§ Work required
How many lines of the data contain the word "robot"? Give only that number.

++++ Provided records

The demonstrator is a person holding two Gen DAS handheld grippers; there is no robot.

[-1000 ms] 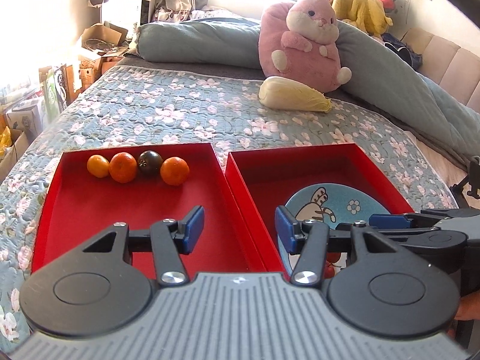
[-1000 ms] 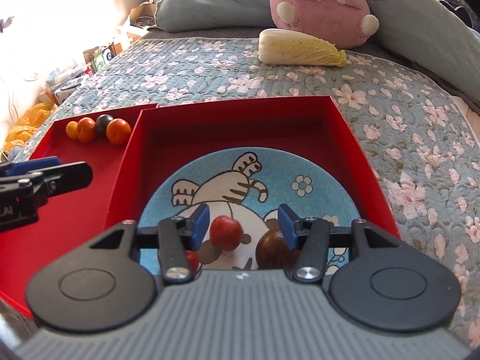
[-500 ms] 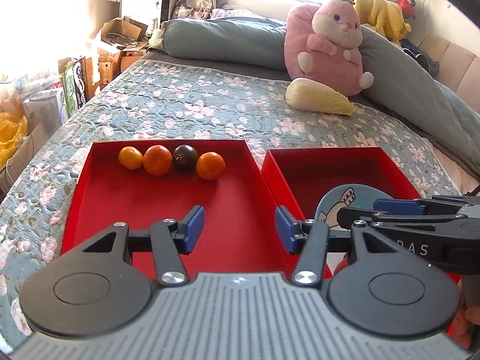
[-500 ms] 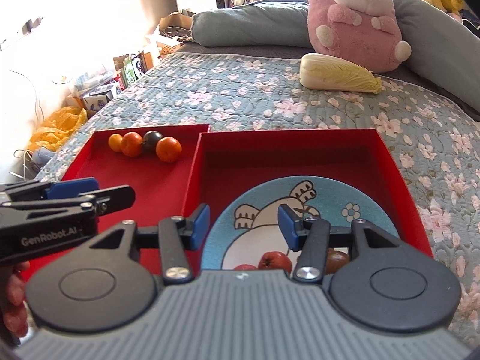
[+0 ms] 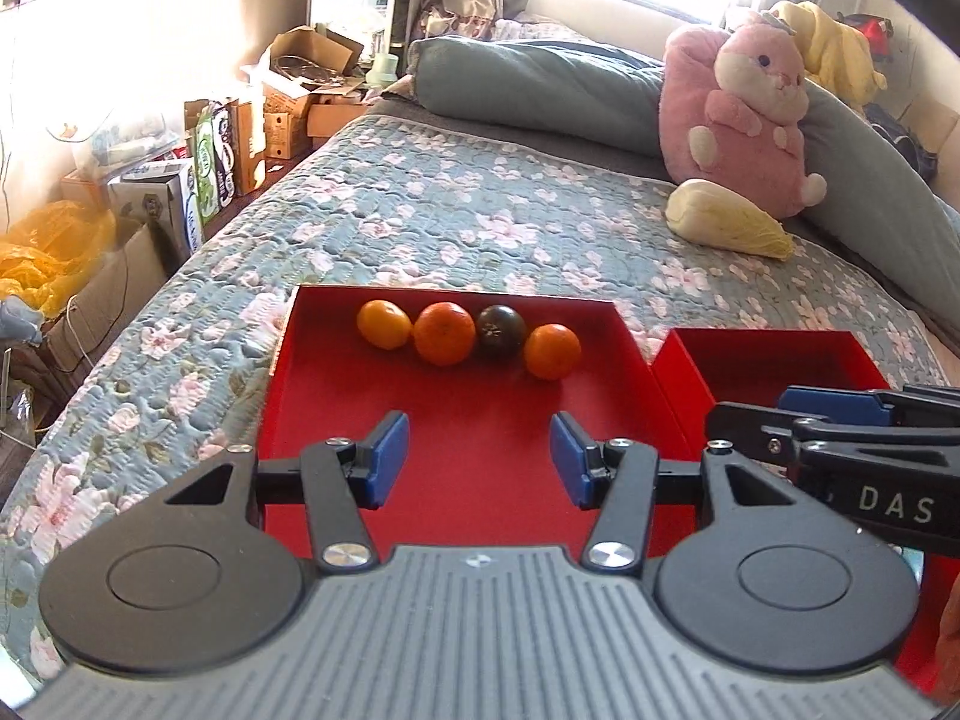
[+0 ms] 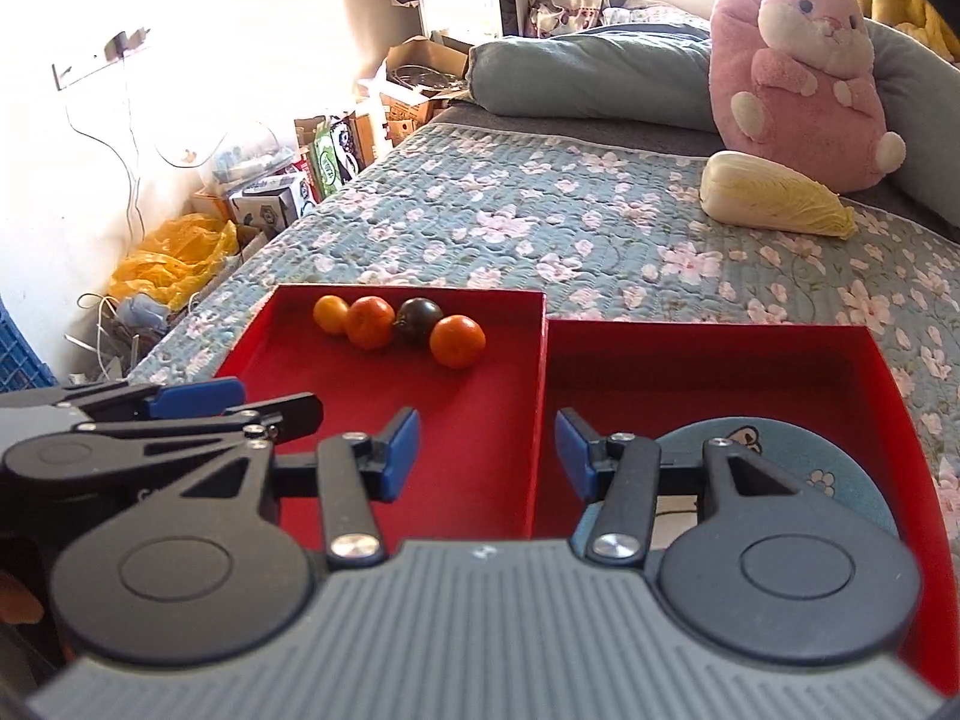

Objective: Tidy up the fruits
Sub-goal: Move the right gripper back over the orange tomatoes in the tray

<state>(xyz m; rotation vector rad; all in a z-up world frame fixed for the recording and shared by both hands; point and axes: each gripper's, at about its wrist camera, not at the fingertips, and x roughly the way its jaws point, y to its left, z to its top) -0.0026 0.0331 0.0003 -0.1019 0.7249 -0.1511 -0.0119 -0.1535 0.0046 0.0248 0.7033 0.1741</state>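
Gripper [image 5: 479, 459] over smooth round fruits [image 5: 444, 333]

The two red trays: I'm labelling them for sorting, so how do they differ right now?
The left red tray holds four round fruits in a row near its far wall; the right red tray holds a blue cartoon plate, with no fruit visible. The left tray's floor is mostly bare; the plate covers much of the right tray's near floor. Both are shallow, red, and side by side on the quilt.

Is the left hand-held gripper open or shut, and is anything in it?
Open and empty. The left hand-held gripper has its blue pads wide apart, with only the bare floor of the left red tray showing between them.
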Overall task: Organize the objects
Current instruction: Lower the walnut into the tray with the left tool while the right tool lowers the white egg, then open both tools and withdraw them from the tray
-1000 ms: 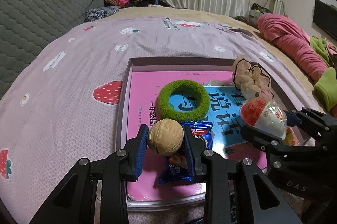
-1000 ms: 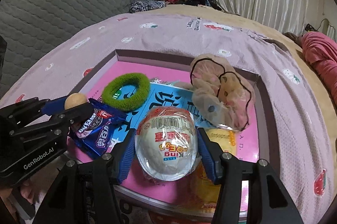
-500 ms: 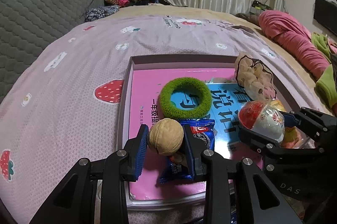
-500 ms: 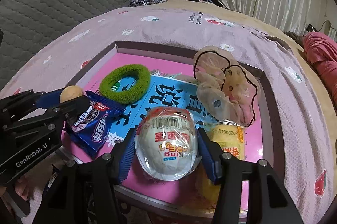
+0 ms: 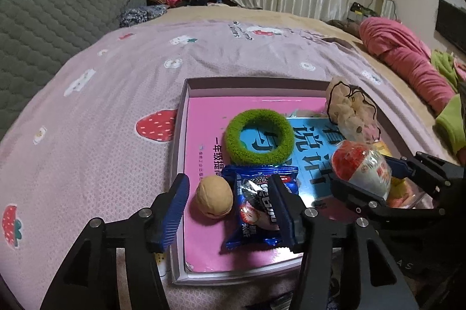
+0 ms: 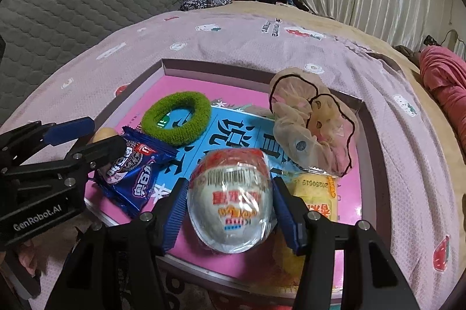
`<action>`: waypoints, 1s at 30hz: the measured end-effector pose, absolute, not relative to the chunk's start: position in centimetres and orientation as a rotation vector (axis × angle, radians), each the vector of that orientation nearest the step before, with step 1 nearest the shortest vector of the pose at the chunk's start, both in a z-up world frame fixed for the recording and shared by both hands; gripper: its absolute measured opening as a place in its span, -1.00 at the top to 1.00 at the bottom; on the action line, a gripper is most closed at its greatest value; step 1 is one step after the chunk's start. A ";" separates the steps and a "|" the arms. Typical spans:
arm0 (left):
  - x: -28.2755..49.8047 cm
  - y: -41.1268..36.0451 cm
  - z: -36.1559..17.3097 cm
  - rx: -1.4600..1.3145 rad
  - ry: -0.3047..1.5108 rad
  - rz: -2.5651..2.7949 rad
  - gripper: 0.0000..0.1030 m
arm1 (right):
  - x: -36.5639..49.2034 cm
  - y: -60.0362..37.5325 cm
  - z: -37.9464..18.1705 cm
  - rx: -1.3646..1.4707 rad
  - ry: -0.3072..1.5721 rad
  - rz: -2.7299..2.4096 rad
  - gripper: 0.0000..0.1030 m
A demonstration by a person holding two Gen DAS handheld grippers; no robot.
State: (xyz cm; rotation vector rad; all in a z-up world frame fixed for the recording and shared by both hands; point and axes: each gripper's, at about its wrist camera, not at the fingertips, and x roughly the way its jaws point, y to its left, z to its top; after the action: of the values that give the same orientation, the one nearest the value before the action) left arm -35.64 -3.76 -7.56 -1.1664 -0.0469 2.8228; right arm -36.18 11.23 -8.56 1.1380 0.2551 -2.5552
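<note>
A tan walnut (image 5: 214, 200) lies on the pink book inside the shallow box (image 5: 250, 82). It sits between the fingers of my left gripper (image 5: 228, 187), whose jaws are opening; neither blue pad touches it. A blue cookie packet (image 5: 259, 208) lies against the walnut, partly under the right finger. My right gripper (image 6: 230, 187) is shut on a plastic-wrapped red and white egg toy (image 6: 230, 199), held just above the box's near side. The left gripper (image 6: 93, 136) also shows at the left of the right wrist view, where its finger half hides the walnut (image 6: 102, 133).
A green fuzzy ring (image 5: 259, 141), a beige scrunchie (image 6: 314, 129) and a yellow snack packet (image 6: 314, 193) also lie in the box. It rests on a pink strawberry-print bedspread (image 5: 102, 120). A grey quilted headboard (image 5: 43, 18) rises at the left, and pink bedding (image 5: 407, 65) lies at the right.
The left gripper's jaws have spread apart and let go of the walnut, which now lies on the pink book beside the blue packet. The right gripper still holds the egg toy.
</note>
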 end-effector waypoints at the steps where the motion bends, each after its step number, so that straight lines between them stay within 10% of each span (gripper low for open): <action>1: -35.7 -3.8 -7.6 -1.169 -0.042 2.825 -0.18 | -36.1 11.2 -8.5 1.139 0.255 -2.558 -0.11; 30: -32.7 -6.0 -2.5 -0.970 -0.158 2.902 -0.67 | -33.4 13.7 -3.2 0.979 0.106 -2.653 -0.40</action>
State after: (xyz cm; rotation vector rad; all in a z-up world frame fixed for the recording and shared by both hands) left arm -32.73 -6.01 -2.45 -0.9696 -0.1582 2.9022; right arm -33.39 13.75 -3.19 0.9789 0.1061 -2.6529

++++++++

§ Response to this exercise
2